By the end of that year the school was conducted in Pirie Street where it continued to 1856.

John Martin ran the Fellenberg Commercial School on Pulteney Street from 1859, then on Hindmarsh Square from 1861.

He was universally regarded as an excellent teacher and a stern disciplinarian, but his use of the cane seems excessive, even for those days:
"I remember that school well," said Mr. Wright, and he smiled ruefully. "The master believed that the cane should play a big part in the education of the child, and he was a perfect artist in applying it. He reduced flogging to a science, and I believe he really experienced a savage joy in whacking his pupils. I remember we used to play marbles in front of the Pirie-street Church during the dinner hour . . . woe betide anyone who fired a marble after the bell went or who failed to grab his marbles and run for the school. He was marked for a caning, and when he came in all whom he had picked out would be ranged round the desk in a semi-circle, while he got down his weapon of torture, and went round and round that semi-circle until he was utterly exhausted. It was positively cruel the way he punished some of the boys. I remember one of the boys had a stubborn temper and would not cry, and he made him place his hand on the desk and slammed away at it until he cut it to pieces. There was trouble over that, but I forget what the result was. Those of us who did not give satisfaction in our lessons during the day were marched down to his house — a two-storey house, that is still standing, just before you come to the Brecknock Hotel. I remember one day we were marching down there, and old Martin was stumping along behind us. He had a cork leg. We had just turned round the Supreme Court corner, and he was a few yards behind, when we made a dash for it and disappeared. It was worth anything to see his face when he came round the corner and there was not a boy in sight. But we suffered for it next day. Notwithstanding the fearful punishment we received then, however, we did it again another night. He marched down to his place and put us in a shed in the yard, telling us to stay there until he had had his dinner, when he would come out and hear our lessons. But we cleared over the back wall. We caught it next day, I can tell you. Those were the times in which we went to school, and I am glad it has all changed now."
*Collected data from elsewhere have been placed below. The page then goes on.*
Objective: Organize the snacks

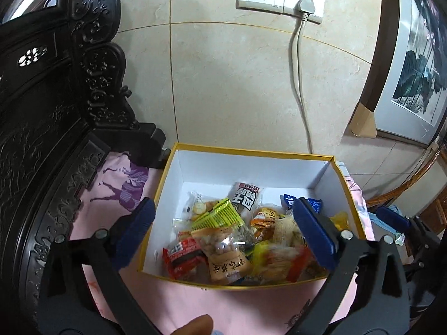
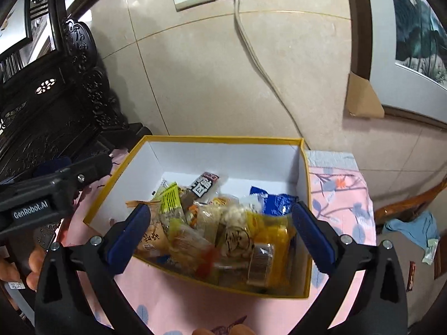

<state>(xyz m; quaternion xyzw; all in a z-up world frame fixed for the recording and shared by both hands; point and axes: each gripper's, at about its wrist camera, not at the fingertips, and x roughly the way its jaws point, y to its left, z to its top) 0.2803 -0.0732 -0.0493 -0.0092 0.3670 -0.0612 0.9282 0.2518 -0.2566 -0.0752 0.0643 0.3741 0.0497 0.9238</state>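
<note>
A yellow-rimmed cardboard box (image 1: 251, 153) with white inner walls sits on a pink cloth and holds several snack packets (image 1: 220, 240). In the right wrist view the same box (image 2: 223, 139) and snack packets (image 2: 223, 229) lie straight ahead. My left gripper (image 1: 223, 223) hangs above the box's near half, its blue fingers spread wide with nothing pressed between them. My right gripper (image 2: 220, 226) stands just as wide over the box, gripping nothing. The left gripper's black body (image 2: 50, 195) shows at the left of the right wrist view.
A dark carved wooden cabinet (image 1: 50, 111) rises at the left. Behind the box is a tiled wall with a socket and a plugged-in cable (image 1: 300, 55). A framed picture (image 1: 413, 69) leans at the right. The pink cloth (image 1: 195, 304) extends toward me.
</note>
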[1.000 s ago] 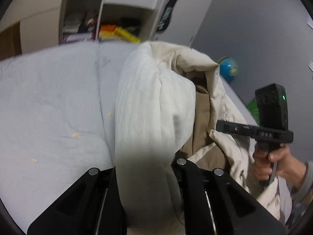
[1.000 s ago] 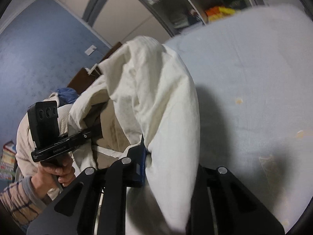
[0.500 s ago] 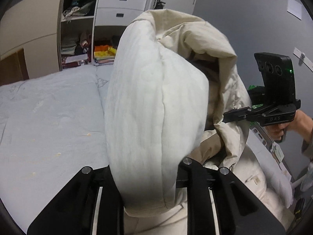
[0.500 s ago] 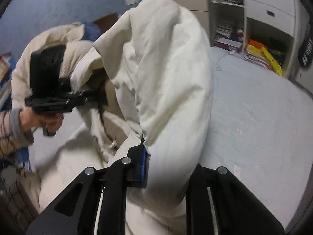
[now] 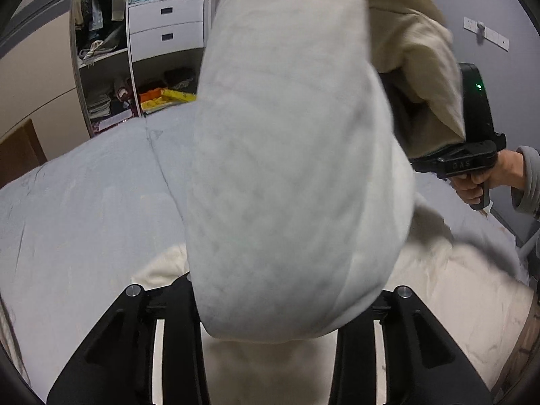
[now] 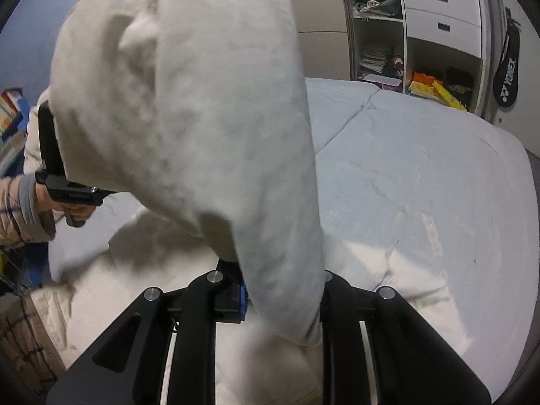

He developed a novel blasting compound, for which he claimed a patent, founded the "Australian Patent Blasting Compound Company" to be manufactured in Melbourne, and left for that city at the end of 1864. A patent was applied for in Victoria in late 1865.
He may have been living in South Yarra when his company was awarded £25 premium for initiating a new industry to the colony. No more was heard of his company or the product.
He settled with his family in Pentland Hills, Victoria, near Myrniong, where he taught at the local school. 
He died in Melbourne after a few weeks' illness. His remains were buried in the Melbourne General Cemetery.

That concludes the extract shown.